Ocrelizumab is a humanized monoclonal antibody against CD20. In a large Phase II study, 237 patients, all rheumatoid factor (RF)-positive with incomplete responses to MTX, were randomized to one of several doses of ocrelizumab. (10) The primary efficacy endpoints were ACR responses at 24 weeks (Table 2). In this study, there was an expected dose-dependent B-cell depletion. The most frequent adverse events were infusion-associated reactions, in spite of a humanized molecule. Ofatumumab is a fully human anti-CD20 antibody that binds to different epitope on CD20 than rituximab or ocrelizumab. In a Phase II study of about 200 patients, most of whom were RF-positive, two infusions with three different doses or placebo were given with corticosteroid premedication. (11) Efficacy at 24 weeks was seen with all doses when compared to placebo (Table 2). With this molecule, infusion-related events, some significant, were also seen, suggesting that infusion-related events with anti-CD20 therapy are not dependent on the molecule structure, but rather on rapid cell depletion common with all these molecules. TRU015 is another molecule that targets CD20 on the B cells. A small module immunopharmaceutical (SMIP), this drug has also been studied in a Phase II study of patients with RA. (12) In this study, more patients reached ACR 20 responses than with the other compounds but also with higher placebo responses at this level, while few reached an ACR70 (Table 2).

Other molecules that target B cells have also been studied in RA. These agents target the cytokines BLyS and APRIL or their receptors BCMA, BR3/BAFFR, and TACI. (13) Belimumab is a fully human monoclonal antibody that specifically targets BLyS. Atacicept is a fusion construct of the extracellular domain of the receptor TACI, with the Fc portion of IgG that binds both BLyS and APRIL. Another Fc fusion construct has been developed with BR3, briobacept, which only binds BLyS. The results of a Phase II study of belimumab in RA have been reported: 283 patients with RA were randomized to 3 different doses of belimumab or placebo. (14,15) There was a reduction in B cells, and in rheumatoid factors, but the ACR responses were quite low, with an ACR20 achieved in only 29% of all active treatment groups versus 16% of placebo, with more efficacy in RF-positive patients.

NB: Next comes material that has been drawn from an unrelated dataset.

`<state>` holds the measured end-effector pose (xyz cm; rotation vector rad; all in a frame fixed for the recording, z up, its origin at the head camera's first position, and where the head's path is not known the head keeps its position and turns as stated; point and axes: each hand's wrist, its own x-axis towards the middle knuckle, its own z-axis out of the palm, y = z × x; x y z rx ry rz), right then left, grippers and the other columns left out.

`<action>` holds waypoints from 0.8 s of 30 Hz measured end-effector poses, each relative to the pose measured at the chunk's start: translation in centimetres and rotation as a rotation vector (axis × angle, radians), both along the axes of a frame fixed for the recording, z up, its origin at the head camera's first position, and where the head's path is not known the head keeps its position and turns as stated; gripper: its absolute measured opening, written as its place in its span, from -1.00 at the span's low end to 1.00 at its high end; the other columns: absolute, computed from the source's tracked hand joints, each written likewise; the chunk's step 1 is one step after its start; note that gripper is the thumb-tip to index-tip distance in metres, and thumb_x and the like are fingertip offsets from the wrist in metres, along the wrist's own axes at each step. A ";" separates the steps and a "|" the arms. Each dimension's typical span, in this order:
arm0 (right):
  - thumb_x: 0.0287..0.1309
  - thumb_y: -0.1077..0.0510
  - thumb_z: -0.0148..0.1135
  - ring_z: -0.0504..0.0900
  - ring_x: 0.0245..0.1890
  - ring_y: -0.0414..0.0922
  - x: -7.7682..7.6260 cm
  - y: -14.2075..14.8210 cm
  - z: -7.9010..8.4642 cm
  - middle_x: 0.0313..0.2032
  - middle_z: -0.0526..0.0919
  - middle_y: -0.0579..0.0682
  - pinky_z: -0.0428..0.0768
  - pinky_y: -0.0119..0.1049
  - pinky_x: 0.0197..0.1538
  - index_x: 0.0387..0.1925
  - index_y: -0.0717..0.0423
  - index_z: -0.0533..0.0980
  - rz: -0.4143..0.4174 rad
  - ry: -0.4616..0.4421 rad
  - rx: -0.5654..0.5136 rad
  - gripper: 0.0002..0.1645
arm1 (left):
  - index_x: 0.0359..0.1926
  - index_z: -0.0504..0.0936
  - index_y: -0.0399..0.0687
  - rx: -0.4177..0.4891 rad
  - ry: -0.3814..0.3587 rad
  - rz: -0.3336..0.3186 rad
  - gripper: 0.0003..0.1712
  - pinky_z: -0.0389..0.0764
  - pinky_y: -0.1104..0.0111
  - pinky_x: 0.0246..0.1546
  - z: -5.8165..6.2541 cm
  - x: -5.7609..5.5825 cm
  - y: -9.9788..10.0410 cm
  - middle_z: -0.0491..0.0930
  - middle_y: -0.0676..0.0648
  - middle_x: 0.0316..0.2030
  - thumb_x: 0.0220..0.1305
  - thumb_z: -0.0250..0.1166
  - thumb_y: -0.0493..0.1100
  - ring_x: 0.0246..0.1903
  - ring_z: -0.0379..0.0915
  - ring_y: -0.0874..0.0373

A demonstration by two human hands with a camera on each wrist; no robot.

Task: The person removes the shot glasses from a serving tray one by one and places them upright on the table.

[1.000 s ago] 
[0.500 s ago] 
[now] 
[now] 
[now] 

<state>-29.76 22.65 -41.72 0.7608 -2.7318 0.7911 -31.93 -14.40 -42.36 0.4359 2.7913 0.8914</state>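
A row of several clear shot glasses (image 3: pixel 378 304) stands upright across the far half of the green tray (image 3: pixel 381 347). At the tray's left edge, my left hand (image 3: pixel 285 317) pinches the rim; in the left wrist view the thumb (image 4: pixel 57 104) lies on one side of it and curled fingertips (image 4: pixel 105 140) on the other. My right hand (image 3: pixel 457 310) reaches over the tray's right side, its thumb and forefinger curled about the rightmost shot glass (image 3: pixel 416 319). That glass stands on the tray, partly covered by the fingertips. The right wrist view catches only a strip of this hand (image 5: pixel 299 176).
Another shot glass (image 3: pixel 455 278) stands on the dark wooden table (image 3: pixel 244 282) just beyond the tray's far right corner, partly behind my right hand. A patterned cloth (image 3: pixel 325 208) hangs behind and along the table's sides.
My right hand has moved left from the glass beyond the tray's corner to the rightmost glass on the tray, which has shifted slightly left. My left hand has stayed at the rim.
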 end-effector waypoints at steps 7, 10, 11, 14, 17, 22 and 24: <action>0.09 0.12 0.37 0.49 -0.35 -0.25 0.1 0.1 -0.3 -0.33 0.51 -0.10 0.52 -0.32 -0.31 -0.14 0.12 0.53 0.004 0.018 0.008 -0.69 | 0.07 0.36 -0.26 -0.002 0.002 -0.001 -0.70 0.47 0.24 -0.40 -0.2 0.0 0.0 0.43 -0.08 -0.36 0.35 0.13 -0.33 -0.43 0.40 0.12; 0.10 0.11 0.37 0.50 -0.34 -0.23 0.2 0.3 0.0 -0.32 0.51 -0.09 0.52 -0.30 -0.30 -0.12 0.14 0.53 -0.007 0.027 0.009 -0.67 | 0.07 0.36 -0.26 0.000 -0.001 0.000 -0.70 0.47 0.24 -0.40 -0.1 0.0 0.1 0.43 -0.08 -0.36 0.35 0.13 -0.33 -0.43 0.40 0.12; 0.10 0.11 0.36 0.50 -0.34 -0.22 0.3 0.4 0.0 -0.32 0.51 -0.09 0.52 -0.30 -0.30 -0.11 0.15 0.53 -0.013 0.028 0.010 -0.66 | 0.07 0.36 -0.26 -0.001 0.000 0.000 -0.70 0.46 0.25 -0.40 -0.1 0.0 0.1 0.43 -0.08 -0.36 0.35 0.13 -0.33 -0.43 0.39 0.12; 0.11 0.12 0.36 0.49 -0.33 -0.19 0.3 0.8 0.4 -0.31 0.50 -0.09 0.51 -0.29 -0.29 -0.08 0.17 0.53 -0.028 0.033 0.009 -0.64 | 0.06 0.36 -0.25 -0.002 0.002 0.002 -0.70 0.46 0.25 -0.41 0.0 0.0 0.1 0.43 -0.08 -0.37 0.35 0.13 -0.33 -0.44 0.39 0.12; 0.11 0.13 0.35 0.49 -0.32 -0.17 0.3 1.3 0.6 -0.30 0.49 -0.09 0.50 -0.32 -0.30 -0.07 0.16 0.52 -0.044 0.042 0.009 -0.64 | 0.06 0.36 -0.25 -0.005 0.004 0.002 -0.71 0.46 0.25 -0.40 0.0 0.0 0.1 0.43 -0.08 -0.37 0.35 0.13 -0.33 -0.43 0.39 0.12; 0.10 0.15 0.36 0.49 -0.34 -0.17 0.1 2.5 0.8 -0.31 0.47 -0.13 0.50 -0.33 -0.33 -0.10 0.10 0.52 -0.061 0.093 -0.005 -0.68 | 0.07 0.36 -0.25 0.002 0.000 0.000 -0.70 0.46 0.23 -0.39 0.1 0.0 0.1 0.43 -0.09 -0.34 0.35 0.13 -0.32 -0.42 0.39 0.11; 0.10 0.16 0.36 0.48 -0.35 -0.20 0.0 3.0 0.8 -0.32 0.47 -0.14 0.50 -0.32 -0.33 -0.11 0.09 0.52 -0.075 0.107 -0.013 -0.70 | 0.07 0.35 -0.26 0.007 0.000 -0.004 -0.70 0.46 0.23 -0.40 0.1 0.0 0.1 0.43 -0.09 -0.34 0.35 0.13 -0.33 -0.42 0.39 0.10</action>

The results of a small study of atacicept in RA were recently reported, (16) with only a small proportion (32%) reaching an ACR20 at an early time point and more patients achieving this endpoint over time. With both of these compounds there was a reduction in B-cell numbers, reduction in rheumatoid factors, and reductions in total immunoglobulin levels, but efficacy in these studies was not as robust as that seen with compounds targeting CD20.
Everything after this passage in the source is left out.